Nunja, das Bayern-Gerücht wurde dann aber auch von Leuten aufgenommen, die wiederum im eSport schon eine Verantwortung haben. Es gibt da einige, da tu ich mir schwer, denen das Prädikat Journalist zu geben. Denn wenn über mich in einem Artikel ein Statement steht, dann muss doch der Leser davon ausgehen, dass das so stimmt, was dort steht. Zum Beispiel wenn da ein Zitat von mir ist oder die Aussage, dass ich mich nicht äußern wollte. Aber wenn das gar nicht passiert ist, dann stellst du irgendwann die Frage: Was ist das denn für eine Pfeife? Ich habe weder die Zeit noch die Lust mich tagtäglich mit solchen Dingen zu beschäftigen. Sie passieren aber immer wieder um uns herum. Es gibt halt immer wieder Leute, die diesen schmalen Grat zwischen Selbstdarsteller und Journalist nicht hinbekommen. Die ticken dann in Richtung: Ich bin ein Selbstdarsteller und muss mich profilieren, hier mit einer Breaking Story und da red‘ ich jetzt mal drüber. Es gibt ohne Frage immer irgendwo einen wahren Kern in jeder Geschichte. Aber die Wahrheit ist meistens eine andere. Wie ich auch schon immer Vortrag erwähnte: Man sollte sich heute im Selbstexperiment den
ESPN-Artikel zum Wechsel der Brasilianer zu uns und danach das FalleN-Interview, welches er so nie gegeben hat, auch wenn es so verkauft wurde, durchlesen. Danach sollte man sich fragen, wie konnte dieses Team im Juli für SK Gaming spielen? Es ist ein interessantes Selbstexperiment und man kommt relativ schnell zu dem Entschluss: Mit Journalismus kann das nicht viel zu tun gehabt haben, was dort geschrieben wurde. Natürlich ärgert uns das. Doch das führt relativ schnell dazu, dass wir sagen: Haken hinter und es gibt Menschen mit denen wir nicht mehr reden, denn es sind keine Journalisten. Sie haben kein Bedürfnis danach, eine Geschichte so zu erzählen, wie sie passiert ist, Meinungen gegeneinander aufzuwiegen und den Leser zu bewegen, sich seine eigene Meinung zu bilden.
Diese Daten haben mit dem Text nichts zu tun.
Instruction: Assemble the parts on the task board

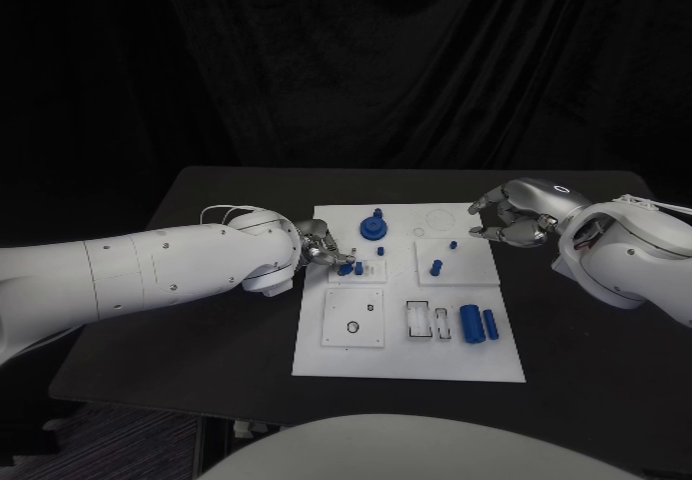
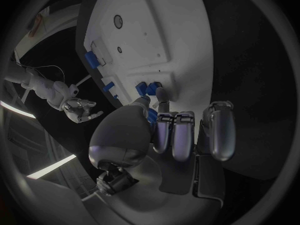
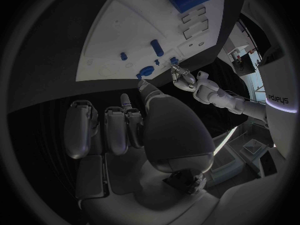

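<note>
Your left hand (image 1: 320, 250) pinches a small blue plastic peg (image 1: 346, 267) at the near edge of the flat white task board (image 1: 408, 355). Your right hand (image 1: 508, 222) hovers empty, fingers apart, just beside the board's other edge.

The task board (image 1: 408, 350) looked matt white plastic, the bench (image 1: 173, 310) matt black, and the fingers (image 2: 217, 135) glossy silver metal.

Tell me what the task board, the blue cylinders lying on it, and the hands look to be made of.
Task board: looks like matte white plastic, flat and glare-free, though painted metal is possible. Blue cylinders: probably plastic, evenly coloured with a faint sheen. Left hand and right hand: smooth silver shells with soft highlights, either metal or metallic-coated plastic.
</note>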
Sondern das sind Menschen, die einfach darauf aus sind, Drama und Klicks zu generieren. Und da halten wir uns raus, denn das ist nicht unser Ding.
»Es gibt halt immer wieder Leute, die diesen schmalen Grat zwischen Selbstdarsteller und Journalist nicht hinbekommen.«
Früher hatte SK Gaming auf der Webseite viele redaktionelle Inhalte. Die ganzen Highlightclips, die nun zum Beispiel im reddit auftauchen. waren früher zu 1.6-Zeiten alle auf der SK-Webseite. Inzwischen liegt der Fokus vor allem im Social-Media-Bereich. Siehst du da auch einen Trend im eSports-Journalismus, dass nur noch kurze Storys ohne große Redaktion von einem Social-Media-Redakteur aufgefangen werden?
Naja, wir machen es inzwischen einfach anders. Früher war es so, dass wir alles aus erster Hand berichten konnten. Die SK-Seite war sehr fortschrittlich, extrem gut und als Community sehr gut gebaut. Aber irgendwann konntest du nicht mehr die Ressourcen da reinstecken, da Teams nun mehr Ressourcen von SK Gaming als Organisation haben wollten. Da mussteste dich entscheiden: Bist du eine Community-Webseite und steckst dein Geld da rein, oder bist du ein eSports-Team und nimmst gute Spieler unter Vertrag. Und der Kern der Marke ist es, gute Spieler unter Vertrag zu haben. An irgendeinem Punkt musst du dich an einem Punkt davon verabschieden, eine große eSport-Webseite zu sein. Den Spagat kriegt man meiner Meinung nach nicht hin. Wir überlassen das gerne anderen, die da gerne einen extrem guten Job machen sollen. Und das darf dann auch gerne über Instagram, Facebook, Twitter, Streams und Videos befeuert werden. Be my guest. Aber wir erwarten von denen, dass sie einen genauso professionellen Job machen, wie wir es versuchen. Dann respektieren wir die auch. Dabei ist egal, wie groß die Seite ist. Wenn einer sich hinstellt und eine Geschichte richtig gut recherchiert, dann sind wir die ersten, die den Link mit aufnehmen. Das muss nicht positiv sein, das kann auch kritisch sein. Da haben wir keine Schmerzen mit, solange die Geschichte richtig ist.
»Der Kern der Marke ist es, gute Spieler unter Vertrag zu haben.«
Dann noch eine Frage zum Abschluss: Wo geht es mit SK in den nächsten Jahren hin? Wartet ihr auf neue Spiele, in die ihr einsteigen wollt oder gibt es erneut einen Fokuswechsel, wie es ihn für euch von LoL zu CS:GO gab?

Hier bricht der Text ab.